**Task directions**
Pictures stay out of the copy; set down each line of the listing below exactly.

**Source data**
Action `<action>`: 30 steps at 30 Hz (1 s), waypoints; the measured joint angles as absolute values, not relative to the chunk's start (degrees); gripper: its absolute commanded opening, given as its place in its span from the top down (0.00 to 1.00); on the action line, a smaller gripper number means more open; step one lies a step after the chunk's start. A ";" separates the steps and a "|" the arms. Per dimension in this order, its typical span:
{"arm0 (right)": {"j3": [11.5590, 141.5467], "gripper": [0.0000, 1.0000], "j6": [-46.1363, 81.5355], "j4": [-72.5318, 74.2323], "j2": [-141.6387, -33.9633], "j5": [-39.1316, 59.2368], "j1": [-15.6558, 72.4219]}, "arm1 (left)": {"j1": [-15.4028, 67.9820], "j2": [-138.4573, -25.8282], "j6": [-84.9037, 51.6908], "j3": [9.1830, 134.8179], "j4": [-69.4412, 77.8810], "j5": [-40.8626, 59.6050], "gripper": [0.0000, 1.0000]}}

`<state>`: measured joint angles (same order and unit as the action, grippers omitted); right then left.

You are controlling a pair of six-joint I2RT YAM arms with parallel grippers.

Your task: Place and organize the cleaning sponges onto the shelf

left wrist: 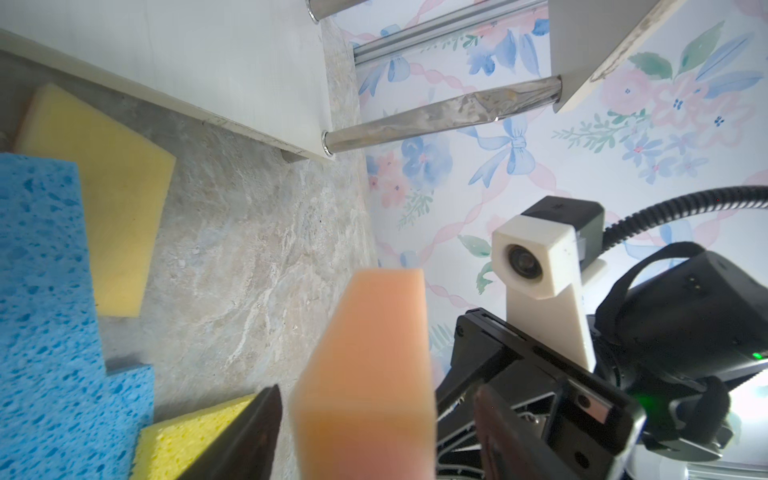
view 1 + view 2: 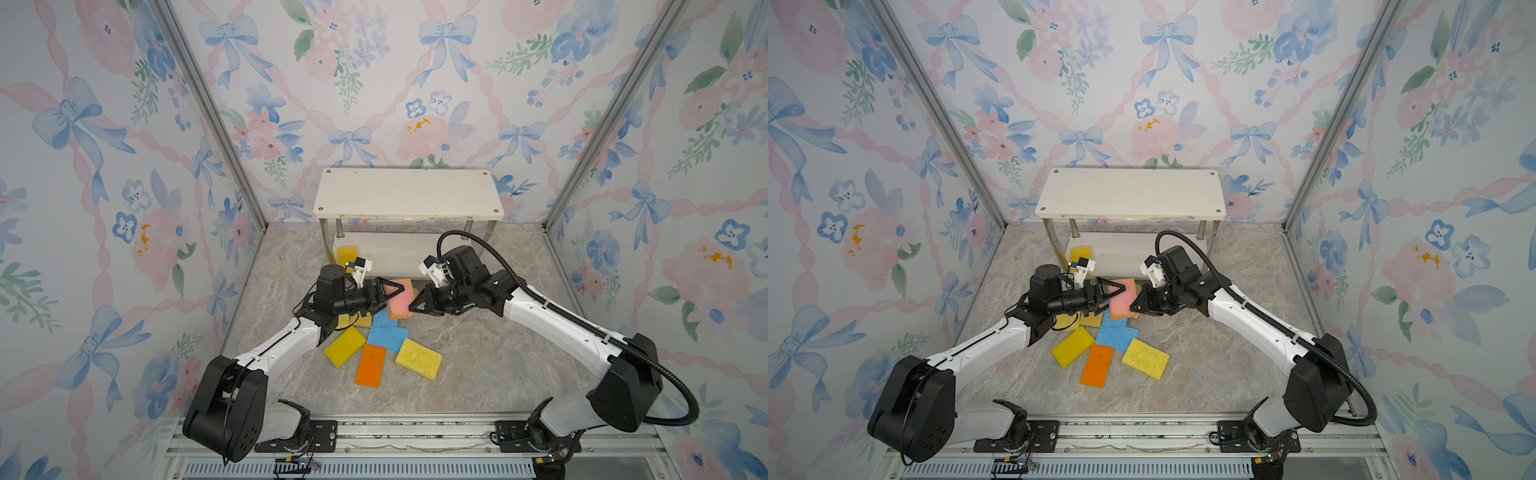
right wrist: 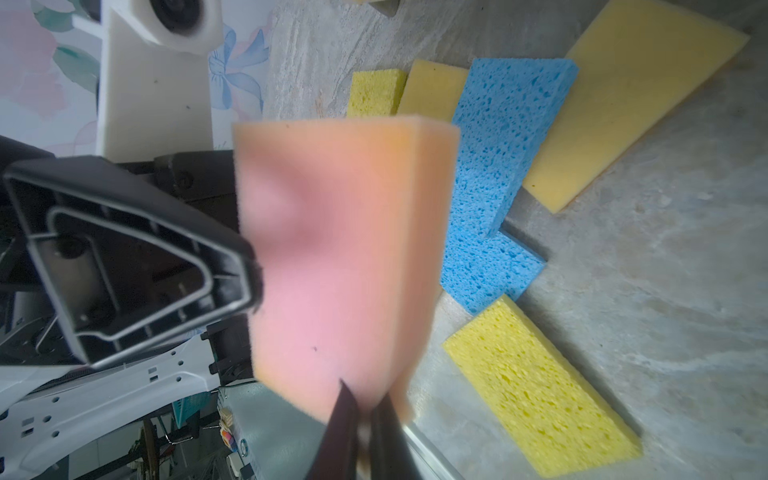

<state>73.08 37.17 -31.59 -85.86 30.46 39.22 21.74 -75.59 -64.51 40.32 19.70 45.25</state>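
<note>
aloft, right pincer (image 2: 411, 308) nips pink sponge (image 2: 400, 305) edge; left pincer (image 2: 392, 297) gapes astride opposite end.

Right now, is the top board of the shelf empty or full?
Empty: the shelf's top board is bare white; nothing lies on it.
</note>
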 measured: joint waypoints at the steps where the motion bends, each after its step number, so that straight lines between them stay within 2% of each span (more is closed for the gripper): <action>1: 73.08 0.89 37.10 -31.66 -85.86 30.46 39.22 | 21.74 -75.53 -64.66 40.25 19.70 45.04 0.48; 2: 73.06 0.87 37.06 -31.68 -85.86 30.44 39.22 | 21.74 -75.46 -64.84 40.21 19.75 44.86 0.55; 5: 72.90 0.69 38.28 -31.18 -85.86 30.24 39.22 | 21.74 -74.83 -64.86 39.38 20.38 44.45 0.74; 8: 71.02 0.52 41.67 -29.10 -85.23 29.08 39.59 | 21.47 -74.30 -64.88 38.02 20.75 44.16 0.84; 10: 68.62 0.49 44.51 -27.00 -83.90 27.94 39.94 | 21.04 -74.02 -64.88 37.17 20.73 43.97 0.87; 18: 61.01 0.45 55.96 -18.33 -78.46 24.53 42.06 | 18.68 -72.88 -65.08 36.38 20.82 43.53 0.88; 30: 60.51 0.48 60.47 -10.57 -80.79 23.94 44.71 | 18.61 -72.77 -65.28 36.38 20.93 43.53 0.88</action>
<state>60.51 60.47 -10.57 -80.79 23.94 44.71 18.61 -72.77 -65.28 36.38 20.93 43.53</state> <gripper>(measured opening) 0.527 0.121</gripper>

**Response to this task**
Action `<action>`: 30 steps at 30 Hz (1 s), waypoints; the measured joint angles as absolute values, not relative to the chunk's start (degrees); gripper: its absolute commanded opening, given as its place in its span from the top down (0.00 to 1.00); on the action line, a smaller gripper number means more open; step one lies a step after the chunk's start. A ";" separates the steps and a "|" the arms. Per dimension in this order, its typical span:
{"arm0 (right)": {"j3": [11.5590, 141.5467], "gripper": [0.0000, 1.0000], "j6": [-46.1363, 81.5355], "j4": [-72.5318, 74.2323], "j2": [-141.6387, -33.9633], "j5": [-39.1316, 59.2368], "j1": [-15.6558, 72.4219]}, "arm1 (left)": {"j1": [-15.4028, 67.9820], "j2": [-138.4573, -25.8282], "j6": [-84.9037, 51.6908], "j3": [9.1830, 134.8179], "j4": [-69.4412, 77.8810], "j5": [-40.8626, 59.6050], "gripper": [0.0000, 1.0000]}}

`<state>`: measured joint angles (same order and unit as the action, grippers omitted); right then left.

You are controlling a pair of six-joint I2RT YAM arms with parallel grippers.

Your task: Place and organize the cleaning sponges onto the shelf

left wrist: 
view 1 + view 2: 
right wrist: 

<state>73.08 37.17 -31.59 -85.86 30.46 39.22 21.74 -75.59 -64.51 40.32 19.70 45.25</state>
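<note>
aloft, right pincer (image 2: 411, 308) nips pink sponge (image 2: 400, 305) edge; left pincer (image 2: 392, 297) gapes astride opposite end.

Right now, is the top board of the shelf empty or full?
Empty: the shelf's top board is bare white; nothing lies on it.
</note>
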 measured: joint waypoints at the steps where the motion bends, each after its step number, so that straight lines between them stay within 2% of each span (more is closed for the gripper): <action>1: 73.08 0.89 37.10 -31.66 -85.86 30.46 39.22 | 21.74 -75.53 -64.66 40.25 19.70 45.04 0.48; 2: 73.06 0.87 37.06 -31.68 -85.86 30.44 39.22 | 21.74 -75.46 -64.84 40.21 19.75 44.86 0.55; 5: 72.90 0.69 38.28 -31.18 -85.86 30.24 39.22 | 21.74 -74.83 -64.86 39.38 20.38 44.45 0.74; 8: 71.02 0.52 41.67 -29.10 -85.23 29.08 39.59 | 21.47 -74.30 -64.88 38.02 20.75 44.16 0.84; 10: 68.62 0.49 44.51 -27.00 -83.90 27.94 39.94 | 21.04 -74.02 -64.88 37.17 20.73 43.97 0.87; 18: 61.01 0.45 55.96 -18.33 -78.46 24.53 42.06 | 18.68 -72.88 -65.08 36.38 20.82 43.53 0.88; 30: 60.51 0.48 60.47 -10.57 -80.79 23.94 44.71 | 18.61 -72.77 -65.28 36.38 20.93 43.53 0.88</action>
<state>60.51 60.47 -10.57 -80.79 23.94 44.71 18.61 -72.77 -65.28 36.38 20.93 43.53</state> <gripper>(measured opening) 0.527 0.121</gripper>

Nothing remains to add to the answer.